Whether it’s fair or not, Sobriety, Recovery, Alcoholic, they’re all loaded. And I don’t like them. My friend and fellow student who had to have foot surgery didn’t do anything wrong. She’s going through a process that can be challenging, but she’s getting there. And she’s not going to be in that goddamned walking boot for the rest of her life. She will, at some point, get better.
So will I.
So society can take their perpetual-misery labels and shove ’em.
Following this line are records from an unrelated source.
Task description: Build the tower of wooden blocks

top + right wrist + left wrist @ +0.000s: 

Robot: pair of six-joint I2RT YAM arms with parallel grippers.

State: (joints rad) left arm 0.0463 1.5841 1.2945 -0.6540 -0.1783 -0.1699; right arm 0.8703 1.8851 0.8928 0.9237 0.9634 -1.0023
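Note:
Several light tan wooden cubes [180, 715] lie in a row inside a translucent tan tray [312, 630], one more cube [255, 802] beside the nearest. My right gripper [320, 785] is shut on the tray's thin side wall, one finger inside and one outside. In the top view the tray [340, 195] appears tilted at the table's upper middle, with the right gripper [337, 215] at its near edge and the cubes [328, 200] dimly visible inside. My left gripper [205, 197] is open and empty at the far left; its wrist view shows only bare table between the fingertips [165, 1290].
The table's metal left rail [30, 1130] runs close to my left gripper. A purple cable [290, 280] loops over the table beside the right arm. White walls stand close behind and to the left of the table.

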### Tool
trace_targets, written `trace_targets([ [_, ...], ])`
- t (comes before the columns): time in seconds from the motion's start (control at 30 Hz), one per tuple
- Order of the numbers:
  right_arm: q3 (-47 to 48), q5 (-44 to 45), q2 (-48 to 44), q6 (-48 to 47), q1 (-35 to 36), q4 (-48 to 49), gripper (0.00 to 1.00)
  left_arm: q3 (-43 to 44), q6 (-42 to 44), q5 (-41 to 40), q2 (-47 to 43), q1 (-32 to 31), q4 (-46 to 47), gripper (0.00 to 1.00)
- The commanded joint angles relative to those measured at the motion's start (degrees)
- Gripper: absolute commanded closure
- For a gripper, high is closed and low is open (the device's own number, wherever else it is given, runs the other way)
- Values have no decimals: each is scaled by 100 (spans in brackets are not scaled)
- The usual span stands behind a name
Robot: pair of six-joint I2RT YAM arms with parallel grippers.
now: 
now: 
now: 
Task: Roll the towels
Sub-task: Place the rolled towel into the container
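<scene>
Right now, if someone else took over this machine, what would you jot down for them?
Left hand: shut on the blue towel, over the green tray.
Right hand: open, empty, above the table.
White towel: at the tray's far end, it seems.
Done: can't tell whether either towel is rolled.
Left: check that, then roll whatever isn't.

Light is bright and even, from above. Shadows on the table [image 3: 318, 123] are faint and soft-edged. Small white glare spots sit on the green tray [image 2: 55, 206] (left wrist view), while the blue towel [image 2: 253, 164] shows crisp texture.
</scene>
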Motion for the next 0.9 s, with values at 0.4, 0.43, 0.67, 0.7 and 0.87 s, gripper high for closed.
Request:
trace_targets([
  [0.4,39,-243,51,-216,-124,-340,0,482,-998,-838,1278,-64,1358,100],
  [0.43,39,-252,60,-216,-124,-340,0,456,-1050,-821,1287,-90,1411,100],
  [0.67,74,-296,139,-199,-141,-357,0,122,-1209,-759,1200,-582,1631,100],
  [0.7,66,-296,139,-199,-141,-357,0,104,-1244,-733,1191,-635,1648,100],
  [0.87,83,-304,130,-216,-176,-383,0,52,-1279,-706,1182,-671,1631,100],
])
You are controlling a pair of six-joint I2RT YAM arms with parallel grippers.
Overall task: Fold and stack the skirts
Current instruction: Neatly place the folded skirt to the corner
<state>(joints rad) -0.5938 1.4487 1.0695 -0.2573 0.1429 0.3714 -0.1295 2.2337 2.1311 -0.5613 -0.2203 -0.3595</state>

This post was written back in January on AlcoholExperiement.com, and I can honestly say it’s one of the best and most straightforward things I’ve ever done for myself. I kinda look at booze now like I look at cigars. Maybe fun/cool in the moment, but that moment is pretty fleeting, and good grief that taste in your mouth and the stink on your clothes the next day? Not worth it to me. Maybe one day I’ll try moderating again, but I’m plenty happy not drinking, and I can still make you a mean Manhattan. If you’ve questioned your alcohol intake and are interested in exploring your relationship with booze, I’d highly recommend giving the experiment a shot, as well as reading This Naked Mind by Annie Grace. Full disclosure, I have no official relationship with the Alcohol Experiment or This Naked Mind.